Panitumumab is a fully humanized antibody that also binds to EGFR, but it does not share the same epitope as cetuximab. Due to its nature, it appears to have a better safety profile, and, in conjunction with IRDye 800CW, it can be a promising tracer for FGR of GBM [55]. Napier et al. compared panitumumab–IRDye 800CW with 5-ALA in the FGR of GBM in patient-derived GBM xenograft models and evaluated the effectiveness of this new dye in determining the tumor margins and achieving better tumor resection. From the results of this study, it appeared that panitumumab–IRDye 800CW offers up to 30% higher tumor-to-normal tissue ratio uptake and over 10% higher accuracy in locating the center and margins of the tumor compared to 5-ALA [56] The infusion of panitumumab–IRDye 800CW must be administered 1–5 days prior to surgery, which means that, like cetuximab, it cannot be used in emergency surgeries based on the current data. In 2018, a phase I/II clinical trial was started to evaluate the potential side effects of the substance and to find the optimal dose for the FGR of GBM with panitumumab–IRDye 800CW. Currently patient recruitment is still ongoing and is estimated to be completed by the end of the year [57]. Moreover, another study was announced in 2024, which is set to evaluate the potential usefulness of panitumumab–IRDye 800CW in the intraoperative delineation of pediatric neoplasms; however, participant recruitment for this study has not yet begun [58].

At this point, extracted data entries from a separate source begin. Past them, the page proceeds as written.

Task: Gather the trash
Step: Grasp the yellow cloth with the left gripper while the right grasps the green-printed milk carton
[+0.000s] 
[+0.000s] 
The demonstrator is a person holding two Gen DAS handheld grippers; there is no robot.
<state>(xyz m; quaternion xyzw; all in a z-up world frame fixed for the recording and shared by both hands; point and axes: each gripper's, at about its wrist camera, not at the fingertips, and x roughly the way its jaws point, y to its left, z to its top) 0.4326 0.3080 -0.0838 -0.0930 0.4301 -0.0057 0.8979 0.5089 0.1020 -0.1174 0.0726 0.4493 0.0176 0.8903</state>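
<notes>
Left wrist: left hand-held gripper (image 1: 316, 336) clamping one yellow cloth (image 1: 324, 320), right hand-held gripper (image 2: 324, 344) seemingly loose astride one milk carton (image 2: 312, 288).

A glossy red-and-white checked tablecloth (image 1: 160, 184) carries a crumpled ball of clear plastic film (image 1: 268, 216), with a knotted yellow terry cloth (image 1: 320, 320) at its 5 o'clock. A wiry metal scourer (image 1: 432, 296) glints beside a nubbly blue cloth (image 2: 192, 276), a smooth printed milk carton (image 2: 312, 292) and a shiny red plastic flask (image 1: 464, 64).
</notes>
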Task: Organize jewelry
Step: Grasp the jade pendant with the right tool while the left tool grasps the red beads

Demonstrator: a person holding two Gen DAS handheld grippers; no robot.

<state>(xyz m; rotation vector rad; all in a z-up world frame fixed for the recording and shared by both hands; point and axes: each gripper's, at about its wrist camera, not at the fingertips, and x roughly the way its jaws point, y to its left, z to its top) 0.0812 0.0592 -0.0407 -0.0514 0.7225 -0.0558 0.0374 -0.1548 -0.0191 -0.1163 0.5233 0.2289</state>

ABY-029–IRDye 800CW is a synthetic anti-EGFR antibody conjugated with a fluorescent dye that is produced under pre-Good Manufacturing Practice conditions for tumor targeting and banding during surgical procedure [59]. The use of the synthetic antibody was proven to be safe in a Phase 0 study, as no toxicity was observed even at a dose 1000 times greater than the microdose required for tumor localization. From preclinical studies on FGR of mouse GBM, it appeared that there was up to 16 times greater fluorescence in the tumor areas compared to the normal ones, and that this fluorescence could be detected up to 48 h later [59,60]. In 2021, an early Phase I clinical trial was initiated to assess whether microdosing of ABY-029–IRDye 800CW produces detectable signals in tissues resected using fluorescence-guided resection (FGR) in patients with recurrent gliomas. The study has since been completed, and its results are currently awaited [61]. In all clinical trials, the administration of the dye was performed 1–3 h prior to surgery intravenously in a microdose, which offers an advantage compared to other EGFR antibodies that require administration 1–5 days before. The use of this synthetic molecule is still under investigation as there are not enough clinical studies, but it seems to be very promising. In addition to EGFR, which is overexpressed or mutated in GBM, glypican-1 is also overexpressed in these tumors and is associated with poor prognosis. Miltuximab is a chimeric antibody that targets the proteoglycan glypican-1 and when combined with IRDye-800CW it is a promising tracer for the FGR of GBM [62]. From preclinical studies in xenograft mouse GBM models, it appears that the antibody is capable of selectively accumulating in the tumor and causing strong fluorescence without causing significant side effects [63]. Currently, no clinical trial for its use in humans with GBM has been published; therefore, we await further studies to evaluate the potential application of miltuximab–IRDye-800CW in the GFR of GBM.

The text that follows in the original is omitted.